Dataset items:
= = = = = = =

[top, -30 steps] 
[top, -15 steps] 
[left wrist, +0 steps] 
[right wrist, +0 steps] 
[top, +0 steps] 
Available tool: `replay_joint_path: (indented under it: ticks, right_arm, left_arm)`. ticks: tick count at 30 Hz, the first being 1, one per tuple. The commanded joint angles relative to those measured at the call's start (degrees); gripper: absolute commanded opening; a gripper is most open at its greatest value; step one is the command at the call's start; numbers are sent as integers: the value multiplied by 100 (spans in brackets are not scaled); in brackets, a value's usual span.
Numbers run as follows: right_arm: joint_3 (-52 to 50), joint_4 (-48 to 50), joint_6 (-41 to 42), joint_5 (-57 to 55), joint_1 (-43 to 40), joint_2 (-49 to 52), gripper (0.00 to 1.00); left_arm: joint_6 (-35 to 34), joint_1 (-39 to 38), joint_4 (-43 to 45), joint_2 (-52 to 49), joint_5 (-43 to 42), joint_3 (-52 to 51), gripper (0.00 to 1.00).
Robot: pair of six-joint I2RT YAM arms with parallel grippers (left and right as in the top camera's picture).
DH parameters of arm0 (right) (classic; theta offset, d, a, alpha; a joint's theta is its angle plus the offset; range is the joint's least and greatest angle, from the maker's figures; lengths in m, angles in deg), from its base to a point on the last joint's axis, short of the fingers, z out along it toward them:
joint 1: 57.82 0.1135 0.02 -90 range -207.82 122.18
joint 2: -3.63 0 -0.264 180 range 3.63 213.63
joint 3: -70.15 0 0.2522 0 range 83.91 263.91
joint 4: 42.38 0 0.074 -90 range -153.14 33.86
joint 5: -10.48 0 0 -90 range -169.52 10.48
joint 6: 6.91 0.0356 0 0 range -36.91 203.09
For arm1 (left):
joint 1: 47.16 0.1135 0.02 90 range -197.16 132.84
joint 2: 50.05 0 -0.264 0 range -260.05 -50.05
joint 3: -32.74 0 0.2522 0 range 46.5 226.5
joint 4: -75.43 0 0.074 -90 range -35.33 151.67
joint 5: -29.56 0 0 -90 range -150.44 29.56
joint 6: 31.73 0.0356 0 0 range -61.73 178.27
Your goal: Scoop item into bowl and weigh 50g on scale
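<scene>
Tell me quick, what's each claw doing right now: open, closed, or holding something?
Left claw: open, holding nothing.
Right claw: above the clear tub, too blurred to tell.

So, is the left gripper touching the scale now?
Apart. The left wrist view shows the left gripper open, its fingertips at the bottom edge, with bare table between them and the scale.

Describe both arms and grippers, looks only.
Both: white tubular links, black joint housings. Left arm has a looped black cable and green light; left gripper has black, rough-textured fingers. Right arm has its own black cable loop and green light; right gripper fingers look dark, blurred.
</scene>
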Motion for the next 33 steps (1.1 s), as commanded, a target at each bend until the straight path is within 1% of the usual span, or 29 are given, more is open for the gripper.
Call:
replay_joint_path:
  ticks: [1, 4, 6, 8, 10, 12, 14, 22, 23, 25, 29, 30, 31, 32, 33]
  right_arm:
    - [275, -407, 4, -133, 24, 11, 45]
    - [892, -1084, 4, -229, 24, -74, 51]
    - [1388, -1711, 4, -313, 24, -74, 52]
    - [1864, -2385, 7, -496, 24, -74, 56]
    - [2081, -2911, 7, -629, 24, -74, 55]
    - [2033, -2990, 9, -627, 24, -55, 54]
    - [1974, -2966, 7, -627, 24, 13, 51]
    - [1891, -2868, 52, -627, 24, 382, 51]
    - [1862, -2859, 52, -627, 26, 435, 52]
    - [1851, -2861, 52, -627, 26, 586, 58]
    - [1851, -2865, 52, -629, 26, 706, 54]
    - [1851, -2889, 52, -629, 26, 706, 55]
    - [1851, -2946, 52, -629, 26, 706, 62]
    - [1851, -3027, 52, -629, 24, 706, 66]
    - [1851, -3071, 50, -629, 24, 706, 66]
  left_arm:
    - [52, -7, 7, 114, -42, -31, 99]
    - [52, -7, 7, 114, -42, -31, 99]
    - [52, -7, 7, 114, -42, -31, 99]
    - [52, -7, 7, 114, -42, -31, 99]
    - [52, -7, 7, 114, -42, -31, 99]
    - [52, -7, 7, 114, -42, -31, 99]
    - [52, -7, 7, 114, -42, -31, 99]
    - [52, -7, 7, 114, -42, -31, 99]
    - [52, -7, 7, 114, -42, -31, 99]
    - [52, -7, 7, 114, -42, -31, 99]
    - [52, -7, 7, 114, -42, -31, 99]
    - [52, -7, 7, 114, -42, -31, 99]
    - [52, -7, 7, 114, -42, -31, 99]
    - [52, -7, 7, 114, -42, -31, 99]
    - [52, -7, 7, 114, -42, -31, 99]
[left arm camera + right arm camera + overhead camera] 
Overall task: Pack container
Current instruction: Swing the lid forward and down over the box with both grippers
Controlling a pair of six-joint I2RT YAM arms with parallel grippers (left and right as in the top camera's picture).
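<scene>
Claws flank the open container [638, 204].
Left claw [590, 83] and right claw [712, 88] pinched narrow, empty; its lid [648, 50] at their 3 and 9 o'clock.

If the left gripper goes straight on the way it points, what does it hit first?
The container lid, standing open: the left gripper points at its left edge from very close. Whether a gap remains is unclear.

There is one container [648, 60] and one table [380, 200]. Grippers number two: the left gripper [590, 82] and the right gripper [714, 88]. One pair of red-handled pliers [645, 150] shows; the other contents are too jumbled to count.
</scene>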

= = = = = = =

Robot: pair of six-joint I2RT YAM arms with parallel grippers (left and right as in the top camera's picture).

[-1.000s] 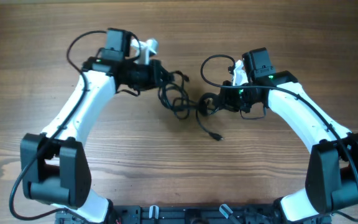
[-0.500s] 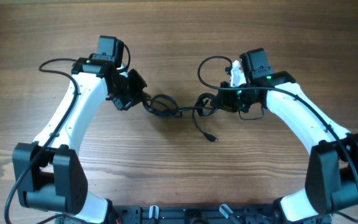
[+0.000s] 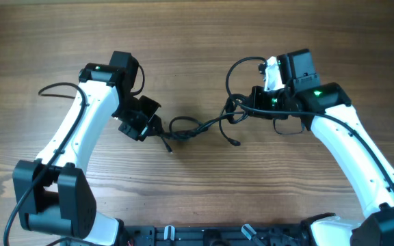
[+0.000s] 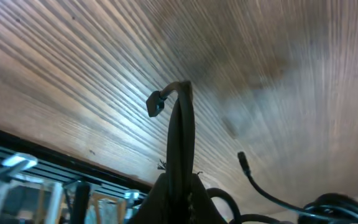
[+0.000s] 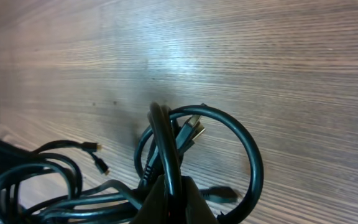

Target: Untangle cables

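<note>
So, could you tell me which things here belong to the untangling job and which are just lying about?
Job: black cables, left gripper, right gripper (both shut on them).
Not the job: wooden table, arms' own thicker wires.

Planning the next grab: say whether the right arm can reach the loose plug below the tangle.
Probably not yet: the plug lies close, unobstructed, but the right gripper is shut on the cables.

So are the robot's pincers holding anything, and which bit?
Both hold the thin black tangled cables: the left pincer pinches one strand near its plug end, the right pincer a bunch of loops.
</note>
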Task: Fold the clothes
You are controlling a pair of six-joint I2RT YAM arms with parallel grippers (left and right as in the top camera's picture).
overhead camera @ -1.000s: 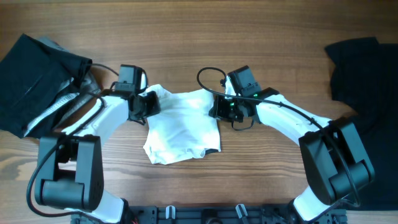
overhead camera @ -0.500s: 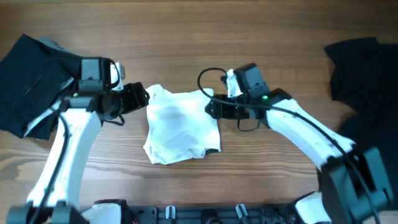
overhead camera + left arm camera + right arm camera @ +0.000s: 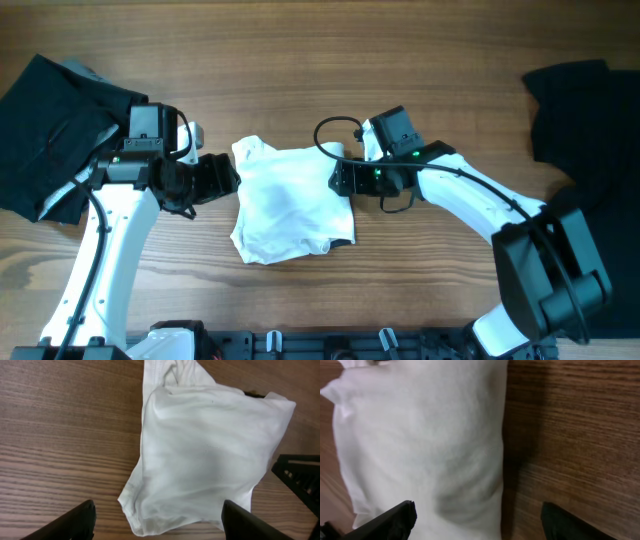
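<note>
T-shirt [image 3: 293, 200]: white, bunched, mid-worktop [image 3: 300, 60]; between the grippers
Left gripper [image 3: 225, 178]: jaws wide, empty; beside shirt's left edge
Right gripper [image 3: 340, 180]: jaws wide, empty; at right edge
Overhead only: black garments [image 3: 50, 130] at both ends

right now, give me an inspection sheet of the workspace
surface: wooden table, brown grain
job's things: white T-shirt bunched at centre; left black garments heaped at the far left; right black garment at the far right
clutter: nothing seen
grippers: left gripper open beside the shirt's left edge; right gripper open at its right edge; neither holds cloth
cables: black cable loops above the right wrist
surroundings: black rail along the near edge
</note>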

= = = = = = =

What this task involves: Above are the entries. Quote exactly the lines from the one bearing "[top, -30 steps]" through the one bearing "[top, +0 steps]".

Result of this exercise:
[top, -30 steps] 
[top, -15 steps] 
[left wrist, +0 steps] 
[right wrist, +0 steps] 
[top, +0 steps] 

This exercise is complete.